> What to produce: The answer is the set of lines that include "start", copied from the data below.

> Given information:

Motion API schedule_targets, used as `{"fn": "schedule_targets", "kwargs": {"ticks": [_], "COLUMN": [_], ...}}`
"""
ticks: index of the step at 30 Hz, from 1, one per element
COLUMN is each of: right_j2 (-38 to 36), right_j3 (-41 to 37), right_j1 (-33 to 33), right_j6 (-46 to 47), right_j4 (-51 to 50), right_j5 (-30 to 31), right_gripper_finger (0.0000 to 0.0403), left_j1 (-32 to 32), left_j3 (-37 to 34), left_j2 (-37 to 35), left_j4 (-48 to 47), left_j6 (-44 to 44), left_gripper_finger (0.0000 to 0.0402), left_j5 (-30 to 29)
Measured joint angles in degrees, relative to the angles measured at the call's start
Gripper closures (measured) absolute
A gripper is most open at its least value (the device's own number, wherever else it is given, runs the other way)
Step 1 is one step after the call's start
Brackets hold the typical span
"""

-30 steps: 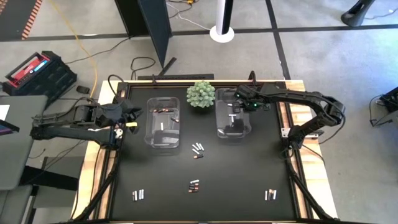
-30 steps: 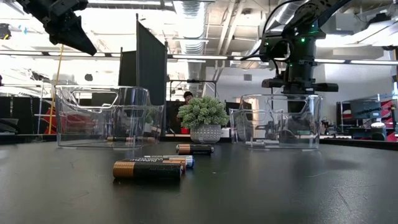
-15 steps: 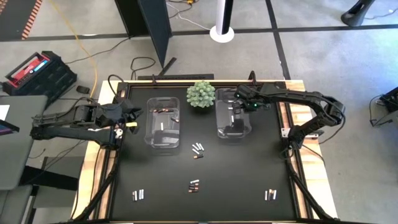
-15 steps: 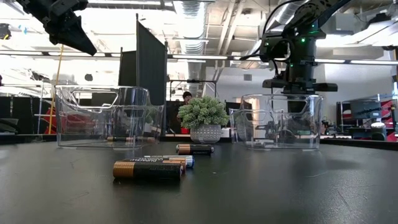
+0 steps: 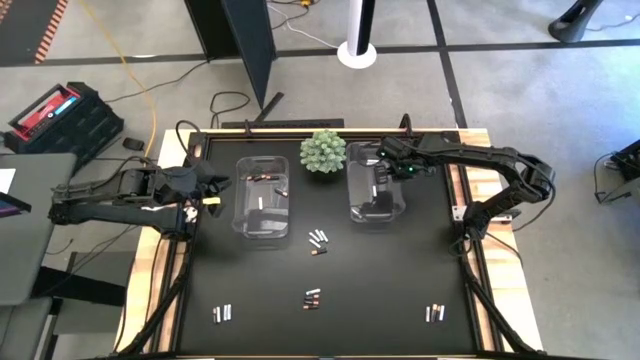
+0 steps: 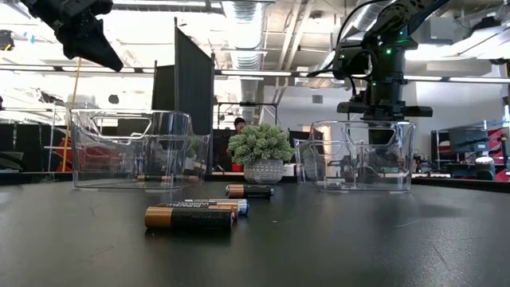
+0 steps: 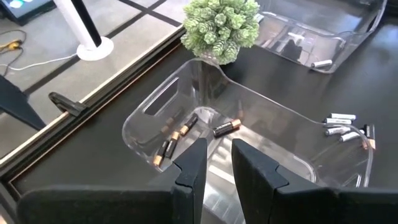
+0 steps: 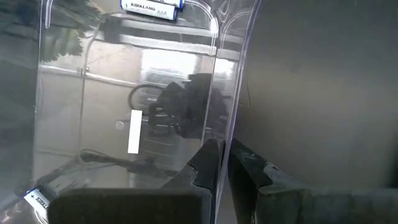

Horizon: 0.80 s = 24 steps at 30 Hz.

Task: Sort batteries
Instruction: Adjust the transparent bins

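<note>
Two clear bins stand at the table's far side. The left bin (image 5: 240,200) holds dark batteries with copper ends (image 7: 226,127). The right bin (image 5: 352,195) holds pale batteries (image 8: 152,6). More batteries lie loose on the black table in small groups (image 5: 317,240), (image 5: 313,298), (image 5: 223,313), (image 5: 434,313). My right gripper (image 8: 224,163) points down over the right bin, close to its wall (image 8: 233,93). Its fingers stand a narrow slit apart with nothing between them. My left gripper (image 7: 216,165) hangs raised at the table's left edge beside the left bin, narrowly open and empty.
A green spiky plant in a pot (image 5: 323,152) stands between the two bins at the far edge. Two dark batteries (image 6: 191,217) lie nearest the low camera. The black table between the loose groups is bare. A person shows far behind the plant (image 6: 240,123).
</note>
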Motion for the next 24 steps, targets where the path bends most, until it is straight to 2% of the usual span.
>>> {"fn": "schedule_targets", "kwargs": {"ticks": [6, 10, 14, 19, 24], "right_j2": [-0.02, -0.02, -0.02, -0.02, -0.03], "right_j3": [0.00, 0.00, 0.00, 0.00, 0.00], "right_j1": [0.00, 0.00, 0.00, 0.00, 0.00], "right_j6": [-0.24, -0.25, -0.24, -0.23, -0.21], "right_j4": [-0.04, -0.04, -0.04, 0.00, 0.60], "right_j5": [0.02, 0.02, 0.02, 0.02, 0.02], "right_gripper_finger": [0.0350, 0.0350, 0.0350, 0.0350, 0.0350], "left_j1": [0.00, 0.00, -0.02, -0.02, 1.84], "left_j3": [0.01, 0.01, 0.01, 0.01, 0.01], "left_j2": [0.83, 1.76, 3.26, 5.17, 8.33], "left_j4": [-0.26, 0.07, 0.30, -0.39, -3.06], "left_j6": [-1.71, -1.50, -2.19, -16.23, -26.32], "left_gripper_finger": [0.0314, 0.0278, 0.0244, 0.0236, 0.0244], "left_j5": [0.80, 1.31, -1.57, -2.96, -5.21]}}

> Reply to the task:
Measured joint angles in degrees, relative to the angles measured at the call's start
Step 1 is one step after the call's start

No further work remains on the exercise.